The company’s largest creditor, Chicago-based Inland American Real
Estate Trust Inc., blasted the financing proposal, saying the deal’s terms are much worse than an earlier proposal in
which Lauth insiders would provide their own so-called debtor-in-possession financing.
Inland attorney Catherine
L. Steege said in court that Lauth only brought up the alternate proposal in a bid to push the judge to go with the offer
from company insiders.
That offer calls for a $15 million loan at 15-percent interest; the insiders also would
get warrants to acquire up to 25 percent of the company’s remaining equity, go to the front of line to be repaid, and
earn reimbursements for expenses and legal fees.
The insiders said in court filings they are offering the proposal
because the company doesn’t have enough hard assets to serve as a “borrowing base” for a more traditional
loan.
Steege said CEO Robert L. Lauth Jr. and other insiders are recruiting outside investors to participate
in their financing offer rather than seeking the best deal for existing Lauth creditors.
The judge earlier
in August had offered interim approval of the insider financing proposal after the parties—including Lauth principals
and their spouses—agreed to drop a proposed $500,000 breakup fee they wanted to pay themselves if the deal fell through.
A final hearing on that matter is slated for Sept. 25.
“There’s really no independent third party,”
said Steege, a partner with Chicago-based Jenner & Block LLP. “This just smells really, really bad.”
Earlier, Inland had complained that Lauth hadn’t offered a third-party proposal to provide funding in bankruptcy,
pointed out attorney Ross M. Kwasteniet, a partner in Chicago-based Kirkland & Ellis LLP who represents Lauth.
Kwasteniet said the company offering to invest—a hedge-fund-affiliated firm he would not name—is interested
in “kicking the tires and making a proposal” and asked for a “modest” work fee.
The judge
sided with Lauth, but also ordered the company to inform Inland of any other financing offers and to allow a third-party review
of any such offers.
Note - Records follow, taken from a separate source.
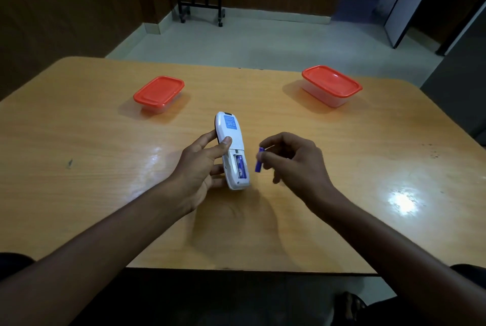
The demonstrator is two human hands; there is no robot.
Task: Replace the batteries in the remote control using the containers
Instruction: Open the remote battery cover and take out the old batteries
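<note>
My left hand (pixel 202 165) holds a white remote control (pixel 231 146) back side up over the table's middle, thumb pressed on its back. Its battery bay is uncovered, and one purple battery (pixel 240 166) lies in the right slot; the left slot looks bare. Just to the right of the remote, my right hand (pixel 292 160) pinches a second purple battery (pixel 259 160) upright between thumb and fingers. Two clear containers with red lids stand farther back: the left container (pixel 159 94) and the right container (pixel 332 85), both closed. I see no battery cover.
The wooden table (pixel 105 194) carries only these items; its near edge runs just below my forearms. Beyond the far edge lie a grey floor, a black wheeled stand (pixel 201 2) and a doorway at the back right.
</note>
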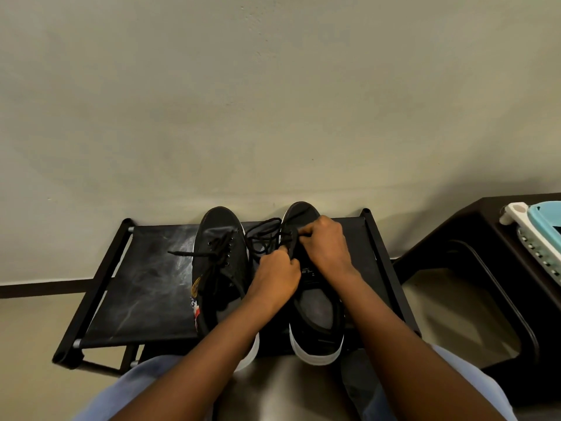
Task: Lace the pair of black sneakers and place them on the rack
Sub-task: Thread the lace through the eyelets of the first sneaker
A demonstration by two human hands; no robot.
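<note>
— Against a plain wall, what sits on the black rack [142, 287]?
— Two black sneakers [220, 265], side by side. Left hand [277, 278] and right hand [326, 247] both pinch the right sneaker's lace [262, 238].

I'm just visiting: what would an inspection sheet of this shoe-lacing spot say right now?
Surface: black fabric-topped rack, scuffed, against the wall.
Job's things: left sneaker laced, ends loose; right sneaker being laced, its shoelace looped loosely between the shoes.
Clutter: nothing seen on the rack.
Grippers: left hand and right hand both pinch the shoelace.
Cables: nothing seen.
Surroundings: dark side table at right holding a teal-and-white plastic item; beige wall.
</note>
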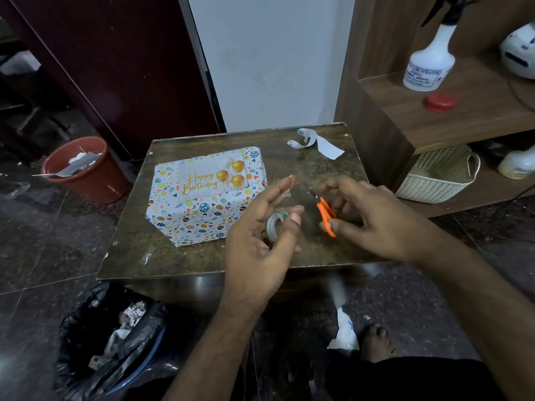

During the same hearing, the judge denied a motion by Inland to dismiss the case because Lauth did not
have the authority to put the entities into bankruptcy.
That motion had been pending since shortly after Lauth
filed for Chapter 11 bankruptcy protection for three subsidiary companies in May. Lauth has said it filed in part to block
a move by Inland to take control of more than 40 office, industrial and retail properties after it defaulted on a loan from
Inland.
Inland maintains that Lauth lacked authority to file for bankruptcy protection for Lauth Investment
Properties LLC, LIP Development LLC and LIP Investment LLC since Lauth was no longer in control of the subsidiary above the
entities that filed, LIP Holdings LLC.
The three Inland representatives on the five-member LIP Holdings board
had voted to declare a default after Lauth failed to make two consecutive interest payments related to a $250 million Inland
investment. Inland says that April 27 vote gives it control of LIP Holdings and all the associated properties.
But Lauth pointed to a section of the original agreement with Inland that requires approval from at least one Lauth representative
and one Inland representative for major company decisions, including a change in control. The judge agreed with the company’s
interpretation.
“Under the plain language of its own LLC agreement, LIP H may not take over LIP I or take
any other action constituting material discretion under the Mezzanine Loan without the approval of at least one Lauth manager,”
the judge wrote.
Inland also is suing Lauth principals Robert Lauth, Michael S. Curless, Gregory Gurnik, Lawrence
Palmer and Thomas Peck in a separate case that alleges fraud, conspiracy and racketeering.
The company accuses
the Lauth executives of diverting more than $18 million of the Inland investment for unauthorized purposes and of secretly
rewriting contracts to let themselves off the hook for personal guarantees of $310 million on dozens of now-struggling real
estate projects.
Another lender, San Francisco-based Wells Fargo Bank, also has sued Lauth principals over attempts
to move around assets and leave creditors holding the bag after the company’s failure.